When “place of service” is imaginary
Wes has been prescribed monthly IVIG therapy – an intravenous immunoglobulin-G infusion designed to boost his antibodies, of which he’s in very short supply. Initially they scheduled IVIG to occur on the same day as his monthly LP (“spinal tap”, for which he’s sedated and hooked up) – so one trip, one port access. Worked great, get all his outpatient treatments for the month done at the same time.
The second month we got word our insurance was now refusing to cover IVIG unless it was performed at home, or in a third-party blood clinic. All appeals by the hospital (CHOP) were lost, so we went with home care for the second IVIG – it was scheduled for the day after his LP, so they left his port accessed over night so the home care nurse didn’t have to access him again.
Next week he has third LP, and we were waiting on home care to confirm the IVIG appointment. We just got word that “home care” is now only serving patients at the hospital – but since it’s a different department it still has to be scheduled separately, on a different day.
So instead of doing the IVIG at the same time as the LP, on the same day, during the same appointment, insurance incoherently forced us to split it across two days so “home care” can do the IVIG at home. And now “home care” is no longer visiting homes, so we have to go back to the same facility two days in a row. All because a nameless, faceless, and unaccountable insurance bean-counter has decided that “home care” is better for them.

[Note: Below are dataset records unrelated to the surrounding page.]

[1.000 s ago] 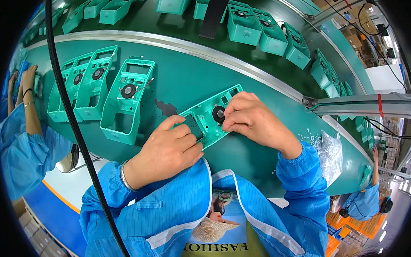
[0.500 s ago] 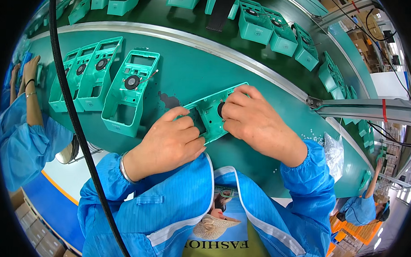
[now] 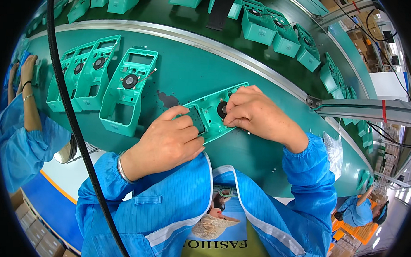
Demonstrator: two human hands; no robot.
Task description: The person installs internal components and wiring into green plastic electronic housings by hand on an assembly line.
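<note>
A green plastic housing (image 3: 211, 115) lies tilted in front of me, its hollow inside facing up. My left hand (image 3: 168, 143) is closed around its near-left end, fingers curled over the rim. Inside the housing sits a round black speaker (image 3: 221, 109), partly covered by my right hand (image 3: 258, 116). The fingers of that hand are pinched together at the speaker's right edge. Whatever they hold, if anything, is hidden. To the left lies a similar open housing (image 3: 136, 96) with a round black speaker (image 3: 129, 81) and a short wire.
Several more green housings (image 3: 87, 90) stand side by side on the green table (image 3: 190, 60). Beyond a metal rail (image 3: 208, 45), others (image 3: 258, 33) sit on a dark green belt. A black cable (image 3: 74, 119) hangs at left. A clear plastic bag (image 3: 333, 153) lies right. Co-workers are at both sides.
My right hand has shifted slightly at the speaker, fingertips lower and more of the speaker showing. My left hand keeps its grip on the housing. A co-worker at right has lowered an arm.
</note>
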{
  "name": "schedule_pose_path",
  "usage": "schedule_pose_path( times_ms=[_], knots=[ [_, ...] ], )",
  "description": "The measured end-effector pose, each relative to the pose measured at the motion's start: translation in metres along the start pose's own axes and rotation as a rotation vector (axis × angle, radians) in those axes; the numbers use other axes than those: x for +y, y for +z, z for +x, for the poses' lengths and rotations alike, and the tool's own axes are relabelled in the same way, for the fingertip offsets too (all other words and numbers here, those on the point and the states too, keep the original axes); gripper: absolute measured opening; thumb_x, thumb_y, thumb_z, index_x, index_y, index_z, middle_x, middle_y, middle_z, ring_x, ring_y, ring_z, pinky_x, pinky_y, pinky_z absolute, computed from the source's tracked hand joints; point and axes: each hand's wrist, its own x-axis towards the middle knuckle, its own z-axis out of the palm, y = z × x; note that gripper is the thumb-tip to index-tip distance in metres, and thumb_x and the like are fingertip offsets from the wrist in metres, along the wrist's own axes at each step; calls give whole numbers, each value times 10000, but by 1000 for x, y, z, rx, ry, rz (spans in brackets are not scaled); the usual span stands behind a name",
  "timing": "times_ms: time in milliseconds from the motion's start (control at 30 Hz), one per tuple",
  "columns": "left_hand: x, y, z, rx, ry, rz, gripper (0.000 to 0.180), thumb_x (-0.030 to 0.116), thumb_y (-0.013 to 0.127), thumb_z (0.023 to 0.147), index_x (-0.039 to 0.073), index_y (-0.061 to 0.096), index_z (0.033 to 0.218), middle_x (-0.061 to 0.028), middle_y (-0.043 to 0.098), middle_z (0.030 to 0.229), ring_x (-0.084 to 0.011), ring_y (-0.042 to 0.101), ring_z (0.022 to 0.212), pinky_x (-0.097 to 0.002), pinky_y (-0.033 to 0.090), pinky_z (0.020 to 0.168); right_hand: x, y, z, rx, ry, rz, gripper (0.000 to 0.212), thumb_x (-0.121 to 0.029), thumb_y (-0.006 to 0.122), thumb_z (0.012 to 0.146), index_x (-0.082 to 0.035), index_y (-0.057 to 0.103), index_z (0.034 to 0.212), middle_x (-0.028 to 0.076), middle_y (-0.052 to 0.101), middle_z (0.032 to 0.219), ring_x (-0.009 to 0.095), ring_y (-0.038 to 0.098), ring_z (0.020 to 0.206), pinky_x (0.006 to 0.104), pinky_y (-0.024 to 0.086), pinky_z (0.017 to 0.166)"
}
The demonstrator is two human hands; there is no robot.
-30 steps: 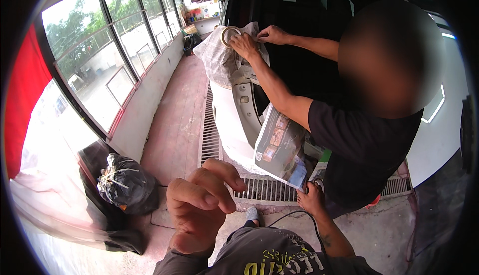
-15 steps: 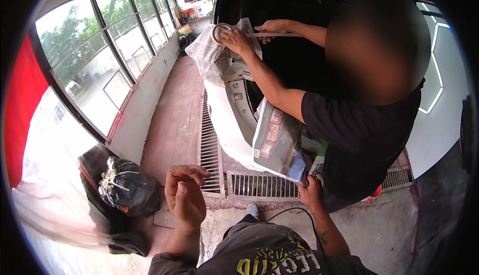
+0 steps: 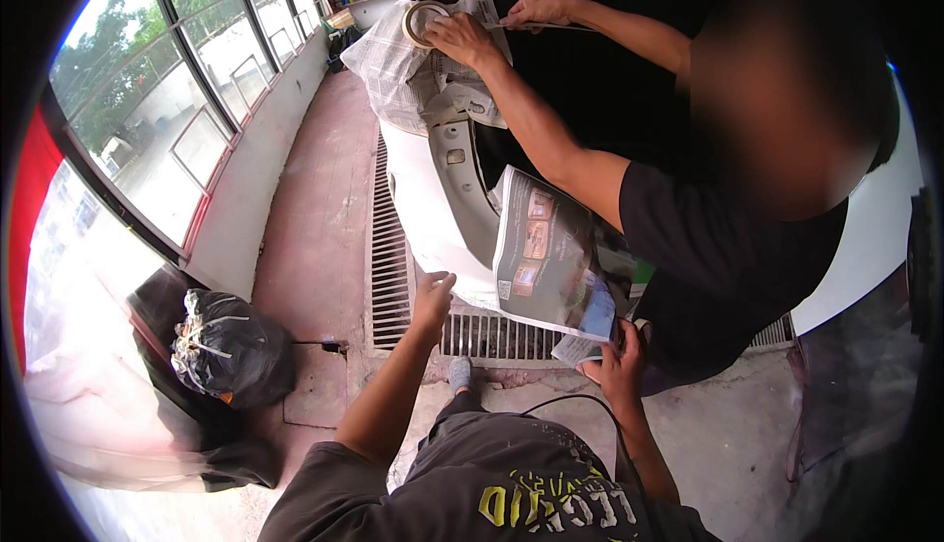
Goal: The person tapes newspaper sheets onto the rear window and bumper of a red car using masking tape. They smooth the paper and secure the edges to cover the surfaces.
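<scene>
A sheet of newspaper [image 3: 546, 262] hangs over the lower rear corner of a white car body [image 3: 423, 193]. My right hand [image 3: 618, 363] grips its lower edge, where a folded corner sticks out; a rounded edge, perhaps of a tape roll, shows beside the fingers. My left hand [image 3: 433, 303] is closed beside the car's lower corner, its fingers drawn together; whether something small is in them is hidden. Across from me, a co-worker's hand [image 3: 462, 38] holds a roll of masking tape [image 3: 425, 24] against more newspaper [image 3: 383, 65], with a strip of tape pulled toward their other hand [image 3: 541, 11].
The co-worker [image 3: 728, 178] leans in at the right. A floor drain grate [image 3: 501, 337] runs below and left of the car. At the left are a black garbage bag [image 3: 236, 350] and a windowed wall [image 3: 221, 188]. A dark cable [image 3: 565, 399] passes my right arm.
My left hand has moved from a raised, loosely curled pose toward the car's lower corner and closed. My right hand stays at the newspaper's lower edge. The view has shifted slightly.
</scene>
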Motion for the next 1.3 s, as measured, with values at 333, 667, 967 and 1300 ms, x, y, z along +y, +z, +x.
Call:
schedule_pose_path(
  times_ms=[333, 667, 967, 1300],
  knots=[
    [42, 67, 1, -703, -244, -627, 617, 491, 538, 1131, 6, 546, 1513, -181, 651, 1445, -249, 656, 1273, -403, 526, 1081, 7, -32, -17, 125, 33, -203, 416, -160, 678, 1022, 70, 625, 1365, 260, 692, 1265, 452, 637, 1232, 501, 444, 1135],
    [178, 54, 39, -897, 184, -388, 212, 165, 692, 1070, -18, 797, 1087, -43, 786, 970, -94, 717, 826, -260, 576, 756, -48, -17, 9, 319, -13, -450, 461, -160, 770, 886, -31, 671, 1318, 209, 679, 1270, 479, 565, 1289, 588, 338, 1212],
    [249, 53, 73, -927, 267, -420, 201, 166, 699, 1055, -18, 776, 1039, -91, 787, 931, -132, 748, 730, -258, 610, 665, -70, 23, 23, 469, 63, -674, 545, -180, 763, 917, -82, 621, 1434, 231, 633, 1384, 513, 502, 1389, 607, 263, 1256],
    [253, 69, 84, -906, 369, -384, 204, 174, 717, 1056, -14, 795, 1043, -34, 768, 902, -63, 677, 709, -228, 529, 629, -94, 25, 37, 486, 43, -716, 610, -225, 818, 907, -60, 605, 1454, 249, 598, 1393, 486, 520, 1326, 604, 365, 1158]
  ],
)
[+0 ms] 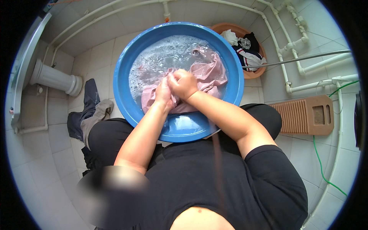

So two visits; twice as many hours in a hospital; twice the exposure; and for no conceivable cost savings. We aren’t allowed to get his IVIG done at the outpatient clinic, so we have to use home care; but home care is no longer visiting homes, so we have to go to “home care” in the same building as the outpatient clinic, but on a different day since we can’t visit both departments at the same time, and can’t just have oncology do the infusion, even though he’ll already be prepped and on site. So precious nursing resources are wasted and since the hospital won’t allow siblings to tag along anymore because of COVID-19, I have to take two days off work to be with one kid while Stephanie is with another.
Next week now looks like:
- Monday, go to drive-through COVID-19 testing facility to get Wes tested
- Tuesday, go to King of Prussia CHOP while one of us stays home with Ruth. Get accessed, sedated, receive LP and IT-MTX. He should receive IVIG at the same time, since he’s already accessed, and it’d just involve one more bag on his IVIG, but nope: it has to be “home care”. So, leave him accessed overnight.
- Wednesday, go back to King of Prussia CHOP to receive IVIG while one of us stays home with Ruth. Receive the IVIG from a different team called “home care” to satisfy the insurance bean counters, who apparently can’t count.
There’s no way this is cheaper, or a good use of resources even in normal times – let alone in a pandemic. It also increases risk of exposure for everyone.
Kafka couldn’t write something this absurd.
AHHHHHHHHHHH this is basically torture.